- **TASK GOAL**: In the listing below, how many lines contain the string "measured"? Reply with the number alone.

= = =

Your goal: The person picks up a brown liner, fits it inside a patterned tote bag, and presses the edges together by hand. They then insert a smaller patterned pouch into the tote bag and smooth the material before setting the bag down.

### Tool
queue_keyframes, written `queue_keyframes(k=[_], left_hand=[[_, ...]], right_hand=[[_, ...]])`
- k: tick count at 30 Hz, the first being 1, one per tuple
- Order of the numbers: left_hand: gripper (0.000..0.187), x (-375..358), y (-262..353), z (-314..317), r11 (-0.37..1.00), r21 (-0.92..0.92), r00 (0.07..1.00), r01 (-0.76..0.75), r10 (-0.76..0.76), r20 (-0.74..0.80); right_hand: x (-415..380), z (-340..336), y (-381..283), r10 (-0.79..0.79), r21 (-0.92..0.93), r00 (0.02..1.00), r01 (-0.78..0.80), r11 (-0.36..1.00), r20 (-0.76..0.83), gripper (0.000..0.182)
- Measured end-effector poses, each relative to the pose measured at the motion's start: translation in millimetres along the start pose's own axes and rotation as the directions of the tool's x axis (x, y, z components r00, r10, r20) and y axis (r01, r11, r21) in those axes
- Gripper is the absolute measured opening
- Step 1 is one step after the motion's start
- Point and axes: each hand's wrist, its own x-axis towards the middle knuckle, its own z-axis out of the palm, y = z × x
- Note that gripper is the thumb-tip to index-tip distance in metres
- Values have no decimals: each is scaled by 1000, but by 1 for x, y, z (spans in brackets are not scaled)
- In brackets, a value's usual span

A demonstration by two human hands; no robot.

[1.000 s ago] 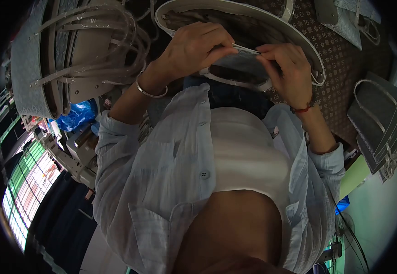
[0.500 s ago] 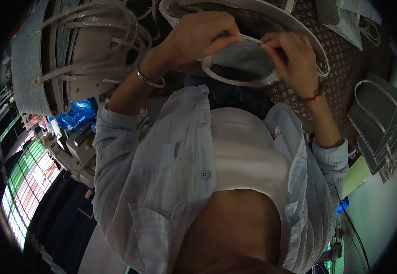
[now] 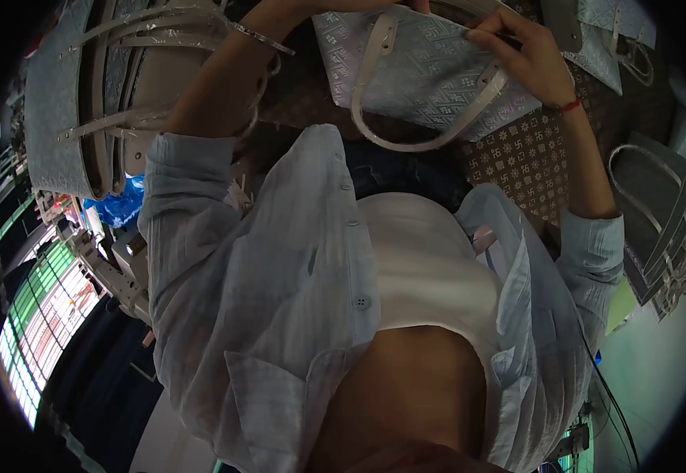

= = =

- **EXERCISE SOLUTION**: 2